Five series of N-methylpicolinamide moiety and thienopyrimidine moiety bearing triazole (21–26, 27–34, 35–41, 42–47 and 48–54) were designed and synthesized. And all the target compounds were evaluated for the IC₅₀ values against three cancer cell lines (A549, HepG2 and MCF-7) and some selected compounds (43, 49 and 52) were further evaluated for the activity against c-Met, Flt-3, VEGFR-2, c-Kit and EGFR kinases. Moreover, SARs and docking studies indicated that thieno[3,2-d]pyrimidine bearing triazole moiety was privileged structure for the activity. Especially, the Cl atom on the 4-C position of aryl group showed the best activity. The most promising compound 49 showed 3.7–5.4-fold more activity than the lead drug Foretinib against A549, HepG2 and MCF-7 cell lines, with the IC₅₀ values of 0.9 ± 0.1 µM, 0.5 ± 0.1 µM and 1.1 ± 0.2 µM, respectively. And The experiments of enzyme-based showed that 49 inhibitor the c-Met selectively, with the IC₅₀ values of 16 nM, which showed equal activity to Foretinib (14 nM). What’s more, According to the result of AO single staining and Annexin V/PI staining, it's claimed that the 49 could induce late apoptosis of HepG2 cells and by a concentration-dependent manner.

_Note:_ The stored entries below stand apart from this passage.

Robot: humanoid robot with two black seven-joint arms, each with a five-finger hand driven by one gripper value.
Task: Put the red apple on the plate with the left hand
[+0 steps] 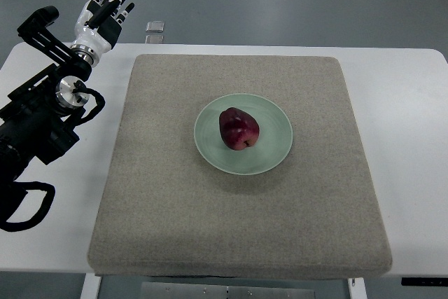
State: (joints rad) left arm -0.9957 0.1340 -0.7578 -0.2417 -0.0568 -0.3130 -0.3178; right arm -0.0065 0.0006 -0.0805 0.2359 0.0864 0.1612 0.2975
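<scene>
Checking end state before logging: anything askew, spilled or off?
Nothing stands out. The red apple lies on the plate, centred on the mat. The left robot hand is open, away at the table's far-left corner.

The red apple (239,129), dark and glossy, lies tipped on its side on the pale green plate (274,155), just left of its middle. The round plate sits centred on the mat.
</scene>
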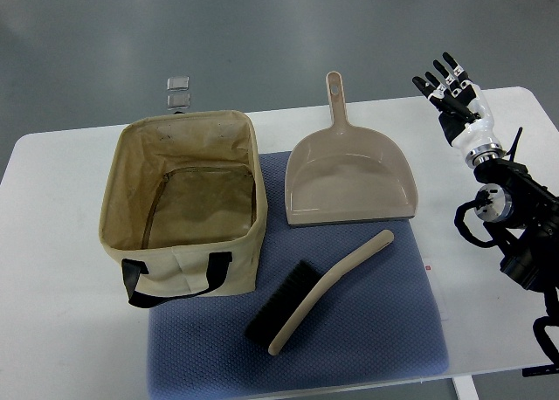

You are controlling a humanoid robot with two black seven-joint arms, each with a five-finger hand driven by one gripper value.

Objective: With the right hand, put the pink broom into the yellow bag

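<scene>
The right hand (452, 90), black-fingered with a white wrist, is raised over the far right part of the white table (61, 330); its fingers (434, 78) are spread apart and straight, holding and touching nothing, and its dark jointed arm (515, 217) comes in from the right edge. Nearest the camera, well to the left of the hand and lower in the picture, the beige-pink hand broom with black bristles (319, 291) lies slantwise on a blue quilted mat (384, 330), handle end pointing up toward the hand's side. Between broom and hand, the beige-pink plastic dustpan (349, 177) lies flat, its handle pointing away from the camera. Farthest left of the hand stands the pale yellow fabric bag with black handles (183, 199), open-topped and upright, partly on the mat. Beyond it, small shiny squares (179, 93) sit on the floor.
</scene>
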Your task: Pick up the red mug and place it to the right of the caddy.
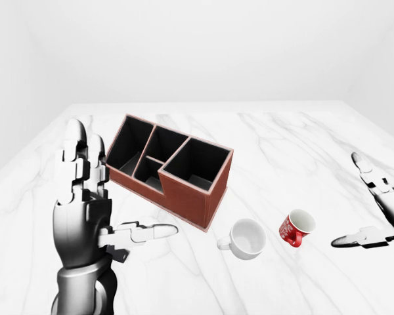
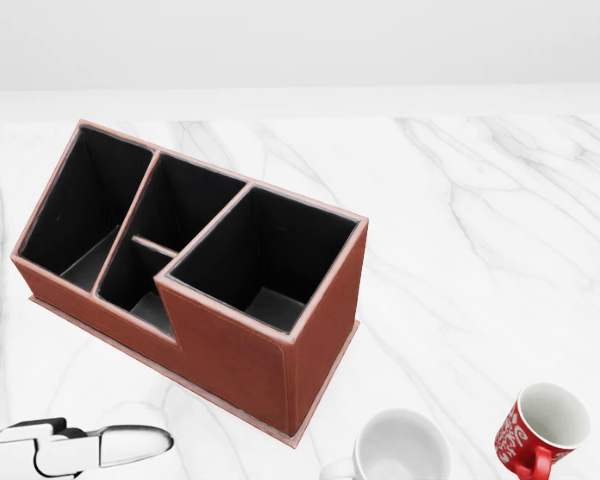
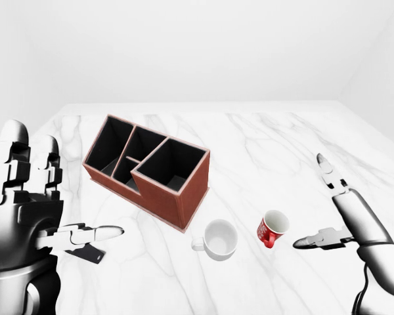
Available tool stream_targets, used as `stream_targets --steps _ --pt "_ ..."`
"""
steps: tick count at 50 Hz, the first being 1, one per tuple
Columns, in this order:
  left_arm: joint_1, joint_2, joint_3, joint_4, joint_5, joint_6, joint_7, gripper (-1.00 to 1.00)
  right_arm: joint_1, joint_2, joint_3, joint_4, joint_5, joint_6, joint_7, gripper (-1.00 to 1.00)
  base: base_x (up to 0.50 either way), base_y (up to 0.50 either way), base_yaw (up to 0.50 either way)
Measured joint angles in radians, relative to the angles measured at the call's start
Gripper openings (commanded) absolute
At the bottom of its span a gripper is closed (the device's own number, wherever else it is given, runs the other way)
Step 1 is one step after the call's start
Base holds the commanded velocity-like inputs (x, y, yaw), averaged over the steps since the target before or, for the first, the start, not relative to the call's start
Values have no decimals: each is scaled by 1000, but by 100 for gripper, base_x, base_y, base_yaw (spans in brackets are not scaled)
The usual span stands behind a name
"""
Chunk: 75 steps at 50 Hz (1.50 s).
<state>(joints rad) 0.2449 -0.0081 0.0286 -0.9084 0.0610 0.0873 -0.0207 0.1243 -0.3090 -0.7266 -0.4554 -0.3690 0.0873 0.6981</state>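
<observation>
The red mug [image 1: 297, 228] lies tilted on the marble table, its white inside showing, at the lower right of the left-eye view; it also shows in the head view [image 2: 540, 430]. The brown caddy [image 1: 169, 169] with black compartments stands left of it. My right hand [image 3: 325, 203] is open, fingers spread, to the right of the mug and apart from it. My left hand [image 1: 111, 190] is open and raised at the lower left, beside the caddy's left end, holding nothing.
A white mug [image 1: 247, 239] lies on its side between the caddy and the red mug, close to the caddy's right corner. The marble table [image 1: 282, 144] stretches to a white wall at the top of the views.
</observation>
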Motion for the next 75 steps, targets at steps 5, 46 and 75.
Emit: stream_targets --steps 5,46,75 --pt "0 0 -1 2 1 0 1 100 -8 -13 23 41 -8 0 0 100 0 0 0" --pt "4 0 0 -12 1 0 0 100 -71 -120 150 324 -203 0 0 100 0 0 0" --pt "7 0 -7 -14 4 0 2 100 -156 -180 232 391 -362 0 0 100 0 0 0"
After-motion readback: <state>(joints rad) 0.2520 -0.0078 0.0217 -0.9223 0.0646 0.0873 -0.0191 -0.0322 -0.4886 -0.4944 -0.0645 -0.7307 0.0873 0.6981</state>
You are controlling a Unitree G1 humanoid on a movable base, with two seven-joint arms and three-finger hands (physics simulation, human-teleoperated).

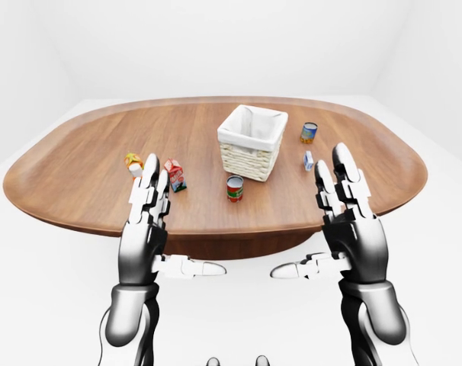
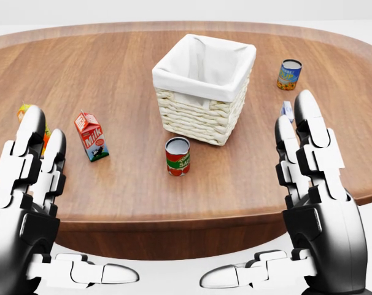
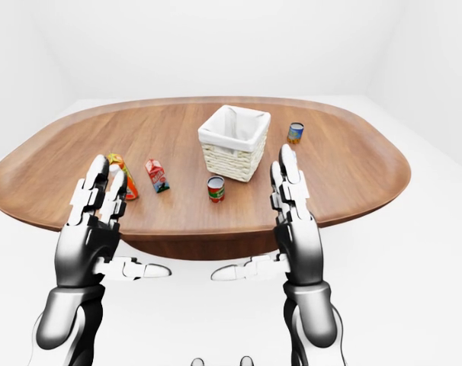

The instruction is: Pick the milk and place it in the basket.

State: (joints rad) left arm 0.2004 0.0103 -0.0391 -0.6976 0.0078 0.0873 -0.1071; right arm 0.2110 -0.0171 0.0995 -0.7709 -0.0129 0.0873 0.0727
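The head view looks steeply down from close above the desk (image 2: 174, 190), filling the frame with it. Both eye views sit farther off, showing the whole oval desk and the wicker basket (image 1: 251, 142) all three views share.
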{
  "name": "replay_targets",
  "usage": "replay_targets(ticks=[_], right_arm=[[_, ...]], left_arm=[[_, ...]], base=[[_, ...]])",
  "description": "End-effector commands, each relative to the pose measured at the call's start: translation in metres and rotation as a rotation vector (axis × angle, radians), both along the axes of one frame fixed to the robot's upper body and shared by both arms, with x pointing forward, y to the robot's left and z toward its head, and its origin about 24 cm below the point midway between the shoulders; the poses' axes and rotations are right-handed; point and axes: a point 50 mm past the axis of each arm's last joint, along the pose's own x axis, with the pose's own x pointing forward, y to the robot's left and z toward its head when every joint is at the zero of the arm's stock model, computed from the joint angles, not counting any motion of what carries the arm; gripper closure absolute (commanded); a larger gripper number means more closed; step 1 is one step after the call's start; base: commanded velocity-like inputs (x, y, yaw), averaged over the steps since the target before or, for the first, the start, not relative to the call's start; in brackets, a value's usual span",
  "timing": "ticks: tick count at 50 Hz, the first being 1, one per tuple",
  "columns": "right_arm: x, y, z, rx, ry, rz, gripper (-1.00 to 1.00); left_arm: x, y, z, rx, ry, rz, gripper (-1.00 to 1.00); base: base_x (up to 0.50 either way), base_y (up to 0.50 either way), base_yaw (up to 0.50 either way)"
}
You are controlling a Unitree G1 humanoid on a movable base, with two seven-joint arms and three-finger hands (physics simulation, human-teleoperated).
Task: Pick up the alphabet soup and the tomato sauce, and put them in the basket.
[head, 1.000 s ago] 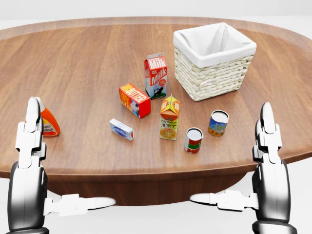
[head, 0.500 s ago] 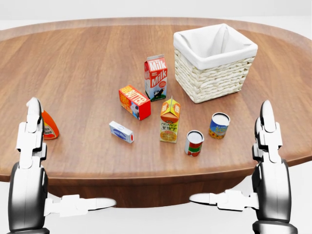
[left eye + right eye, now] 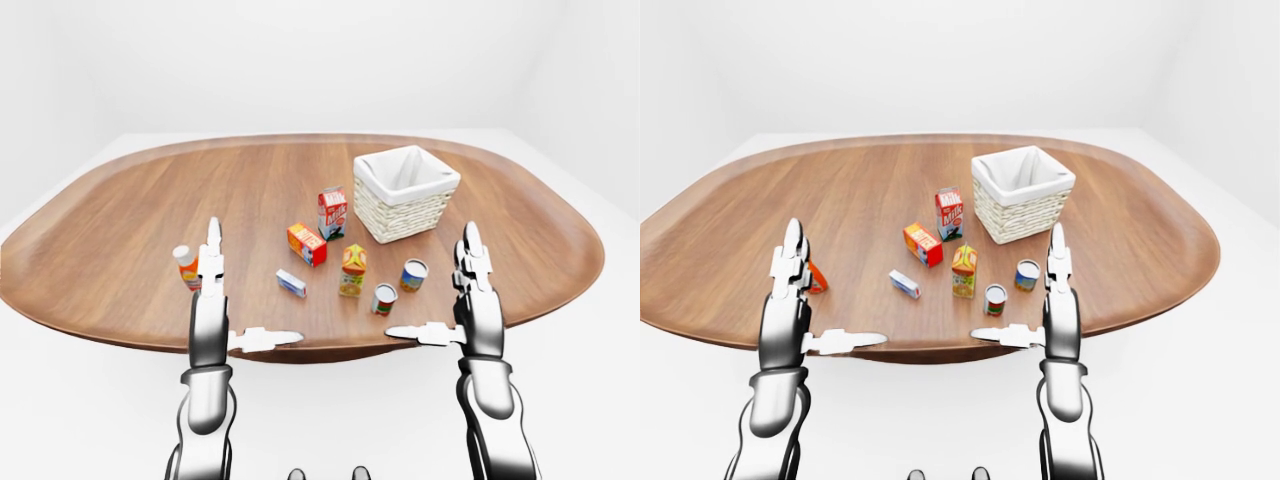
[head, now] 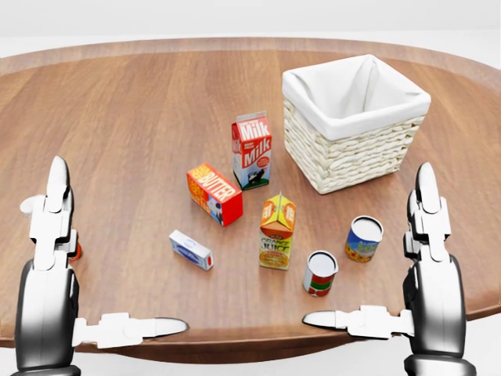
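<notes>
The alphabet soup (image 4: 364,239), a blue and yellow can, stands upright near the lower right of the wooden table (image 4: 141,117) in the head view. The tomato sauce (image 4: 319,272), a red can, stands just left of and below it. The wicker basket (image 4: 352,157) with a white liner sits above both cans at the upper right. My left hand (image 4: 117,247) and right hand (image 4: 372,258) are both open and empty, fingers pointing up and thumbs pointing inward, at the table's lower edge. The right hand stands just right of the two cans, apart from them.
A milk carton (image 4: 252,149), a red butter box (image 4: 214,193), an orange juice carton (image 4: 275,231) and a small white and blue box (image 4: 191,249) lie around the table's middle. An orange bottle (image 3: 186,266) stands at the left, mostly hidden behind my left hand.
The camera has moved closer to the table, so everything on it sits lower and larger in the head view. Both hands keep the same open pose. Nothing on the table has moved.
</notes>
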Motion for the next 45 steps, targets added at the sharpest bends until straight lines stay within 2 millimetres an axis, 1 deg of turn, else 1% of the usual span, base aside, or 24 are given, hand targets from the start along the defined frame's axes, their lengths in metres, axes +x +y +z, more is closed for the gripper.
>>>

五个系列的N-甲基吡啶酰胺部分和噻吩并嘧啶基部分轴承三唑（21-26，27-34，35-41，42-47和48-54）设计并合成。和所有的目标化合物为IC评价₅₀对三名癌细胞系（A549，HepG2和MCF-7）和一些选择的化合物（值43，49和52），用于针对c-Met的，FLT-活性中进一步评估3，VEGFR-2，c-Kit和EGFR激酶。而且，合成孔径雷达和对接研究表明，thieno [3,2- d带有]嘧啶的三唑部分是该活性的优先结构。特别地，芳基的4-C位置上的Cl原子显示出最佳活性。最有前途的化合物49对A549，HepG2和MCF-7细胞系的活性比前药Foretinib高3.7-5.4倍，IC ₅₀值为0.9±0.1 µM，0.5±0.1 µM和1.1±0.2 µM，分别。并且基于酶的实验表明，49种选择性抑制c-Met的药物，IC ₅₀值为16 nM，与Foretinib（14 nM）具有相同的活性。此外，根据AO单一染色和Annexin V / PI染色的结果，据称49 可以通过浓度依赖性的方式诱导HepG2细胞的晚期凋亡。